Work instructions:
Look through the records below, and whenever a line contains "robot", copy it.

================

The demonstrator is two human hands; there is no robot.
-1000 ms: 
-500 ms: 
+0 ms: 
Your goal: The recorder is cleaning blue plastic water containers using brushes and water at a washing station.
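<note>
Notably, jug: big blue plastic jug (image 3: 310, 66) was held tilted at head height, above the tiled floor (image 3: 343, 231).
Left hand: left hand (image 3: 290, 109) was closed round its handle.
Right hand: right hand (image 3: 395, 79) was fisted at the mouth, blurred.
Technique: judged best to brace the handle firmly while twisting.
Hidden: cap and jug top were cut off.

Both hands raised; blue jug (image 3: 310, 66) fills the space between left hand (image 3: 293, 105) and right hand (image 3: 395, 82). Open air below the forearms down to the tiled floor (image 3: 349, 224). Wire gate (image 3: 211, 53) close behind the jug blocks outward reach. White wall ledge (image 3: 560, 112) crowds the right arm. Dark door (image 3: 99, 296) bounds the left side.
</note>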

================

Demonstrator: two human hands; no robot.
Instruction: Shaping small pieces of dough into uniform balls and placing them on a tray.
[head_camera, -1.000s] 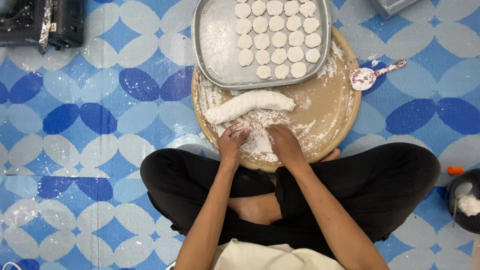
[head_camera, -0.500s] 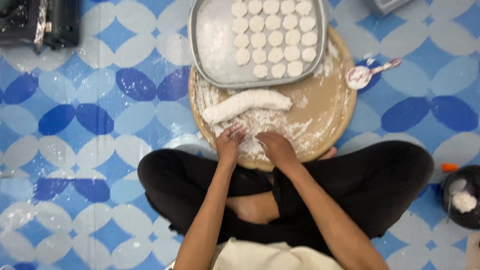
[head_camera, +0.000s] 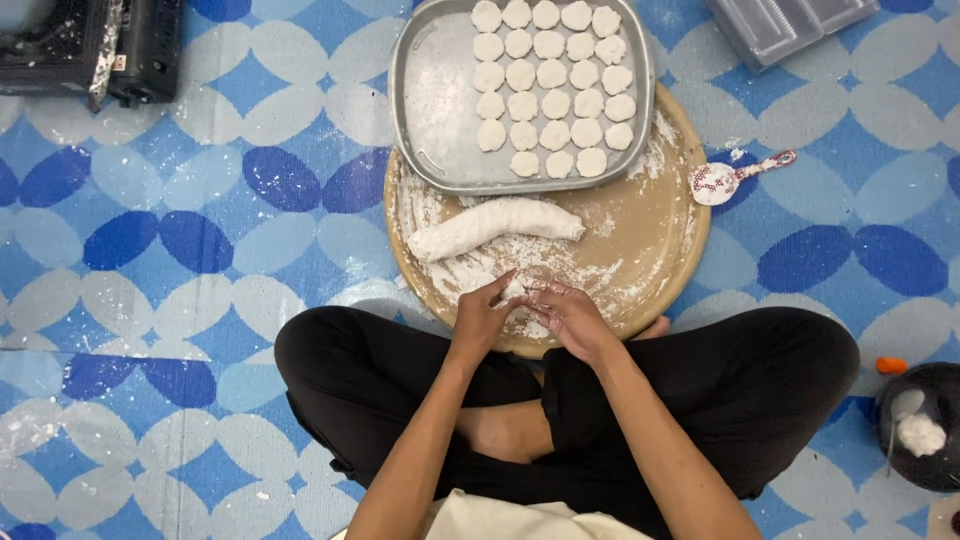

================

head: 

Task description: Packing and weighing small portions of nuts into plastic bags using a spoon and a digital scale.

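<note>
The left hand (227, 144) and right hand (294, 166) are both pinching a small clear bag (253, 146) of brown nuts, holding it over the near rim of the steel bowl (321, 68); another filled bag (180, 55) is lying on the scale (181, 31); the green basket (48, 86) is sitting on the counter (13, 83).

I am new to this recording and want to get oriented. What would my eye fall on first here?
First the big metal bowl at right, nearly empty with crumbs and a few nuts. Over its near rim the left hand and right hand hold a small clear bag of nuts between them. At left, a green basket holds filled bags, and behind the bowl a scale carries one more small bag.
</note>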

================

Written reply:
The demonstrator is two human hands; there is no robot.
Demonstrator: two human hands; no robot.

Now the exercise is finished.